Rearrangements of 1,3-oxathiolane sulfoxides 8 and 9 in the presence of base are described from a mechanistic viewpoint of sigmatropic and elimination reactions. In the presence of triethylamine the (Z)-sulfoxide 8 gave the corresponding thiolsulfinate 10 by way of dimerization of the sulfenic acid intermediate 2 at room temperature while the (E)-sulfoxide 9 was recovered even after refluxing in ethyl acetate by the reversal of the [2,3]-sigmatropic rearrangement of the sulfenic acid 4. Triethylamine promoted the developing charge separation in the transition state of the sigmatropic rearrangement of the (Z)-sulfoxide 8 to facilitate the ring opening to the sulfenic acid 2. The reason for more facile ring opening of the (Z)-sulfoxide 8 in comparison with the corresponding (E)-sulfoxide 9 is attributable to the differences in the reactivity of the hydrogen adjacent to the carbonyl group.
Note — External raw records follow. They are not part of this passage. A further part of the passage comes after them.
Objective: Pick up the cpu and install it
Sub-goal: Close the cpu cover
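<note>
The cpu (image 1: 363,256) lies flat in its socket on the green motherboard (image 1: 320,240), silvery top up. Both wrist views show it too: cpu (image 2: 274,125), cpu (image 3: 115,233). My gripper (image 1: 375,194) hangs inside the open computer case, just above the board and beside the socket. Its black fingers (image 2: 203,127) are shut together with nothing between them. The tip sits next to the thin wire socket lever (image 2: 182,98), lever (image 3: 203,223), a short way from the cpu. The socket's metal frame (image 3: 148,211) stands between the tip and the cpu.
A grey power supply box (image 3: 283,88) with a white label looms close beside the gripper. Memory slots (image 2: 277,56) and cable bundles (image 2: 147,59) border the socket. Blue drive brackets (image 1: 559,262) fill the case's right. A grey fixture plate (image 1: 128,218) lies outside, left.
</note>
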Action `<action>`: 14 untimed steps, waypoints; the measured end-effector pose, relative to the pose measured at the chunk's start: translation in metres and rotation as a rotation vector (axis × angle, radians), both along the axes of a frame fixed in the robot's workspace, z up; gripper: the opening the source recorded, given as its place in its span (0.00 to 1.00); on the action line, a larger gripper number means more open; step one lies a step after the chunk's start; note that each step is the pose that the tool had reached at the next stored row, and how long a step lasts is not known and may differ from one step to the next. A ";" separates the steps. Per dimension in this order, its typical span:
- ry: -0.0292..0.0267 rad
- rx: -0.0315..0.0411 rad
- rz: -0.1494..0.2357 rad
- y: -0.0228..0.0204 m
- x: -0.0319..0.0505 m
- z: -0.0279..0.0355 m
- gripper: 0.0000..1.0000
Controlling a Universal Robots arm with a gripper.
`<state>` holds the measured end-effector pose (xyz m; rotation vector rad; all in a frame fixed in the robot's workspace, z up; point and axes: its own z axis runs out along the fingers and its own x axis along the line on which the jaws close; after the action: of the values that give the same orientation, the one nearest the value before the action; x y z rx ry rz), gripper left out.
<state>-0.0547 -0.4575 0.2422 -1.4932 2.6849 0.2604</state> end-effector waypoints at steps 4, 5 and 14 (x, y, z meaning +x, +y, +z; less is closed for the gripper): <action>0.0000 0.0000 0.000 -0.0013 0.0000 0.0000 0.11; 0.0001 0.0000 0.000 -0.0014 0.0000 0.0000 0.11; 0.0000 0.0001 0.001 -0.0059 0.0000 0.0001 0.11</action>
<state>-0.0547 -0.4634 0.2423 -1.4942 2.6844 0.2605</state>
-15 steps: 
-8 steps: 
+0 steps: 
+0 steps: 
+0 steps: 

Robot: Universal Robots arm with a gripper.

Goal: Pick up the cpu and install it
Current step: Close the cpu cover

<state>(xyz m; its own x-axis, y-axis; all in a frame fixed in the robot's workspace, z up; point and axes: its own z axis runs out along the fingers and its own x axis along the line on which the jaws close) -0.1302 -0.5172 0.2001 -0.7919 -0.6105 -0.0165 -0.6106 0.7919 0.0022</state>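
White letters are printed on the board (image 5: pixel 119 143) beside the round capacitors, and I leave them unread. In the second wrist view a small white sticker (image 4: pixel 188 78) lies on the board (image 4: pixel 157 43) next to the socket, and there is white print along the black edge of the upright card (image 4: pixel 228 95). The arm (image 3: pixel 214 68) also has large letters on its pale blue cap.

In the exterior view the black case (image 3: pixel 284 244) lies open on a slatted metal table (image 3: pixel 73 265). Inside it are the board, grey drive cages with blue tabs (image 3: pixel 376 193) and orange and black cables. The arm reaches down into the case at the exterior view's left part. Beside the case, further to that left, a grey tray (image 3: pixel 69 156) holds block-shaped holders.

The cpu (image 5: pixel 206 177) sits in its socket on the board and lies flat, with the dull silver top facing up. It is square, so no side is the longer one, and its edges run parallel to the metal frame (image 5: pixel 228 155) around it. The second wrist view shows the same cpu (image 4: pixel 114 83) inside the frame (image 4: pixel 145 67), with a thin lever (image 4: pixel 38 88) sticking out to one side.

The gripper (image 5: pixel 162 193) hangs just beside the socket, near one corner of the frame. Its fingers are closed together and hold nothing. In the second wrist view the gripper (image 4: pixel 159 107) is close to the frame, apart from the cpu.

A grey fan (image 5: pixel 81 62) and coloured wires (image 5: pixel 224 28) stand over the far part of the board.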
Triethylamine was not strong base to deprotonate the carbonyl-activated methylene hydrogen of the (E)-sulfoxide 9 but enough to catalyze the sigmatropic process of the sulfoxides. The sulfenic acid 2 dimerized to the thiolsulfinate 10 while the sulfenic acid 4 proceeded the sigmatropic ring closure. In the presence of strong base such as potassium hydroxide, the elimination reaction was predominant over the sigmatropic rearrangement. In this reaction condition, both sulfoxides 8a and 9a gave a mixture of the disulfide 12, the isomeric disulfide 14, and the sulfinic acid 13. Under the strong alkaline condition an elimination of activated hydrogen from the carbon adjacent to the carbonyl group to furnish the sulfenic acid 2a and the isomeric sulfenic acid 18. The formation of the transient intermediate in the reaction was proven by isolation of the isomeric disulfide 14. The reactive entity was regarded as the sulfenic acid rather than sulfenate anion under these reaction conditions.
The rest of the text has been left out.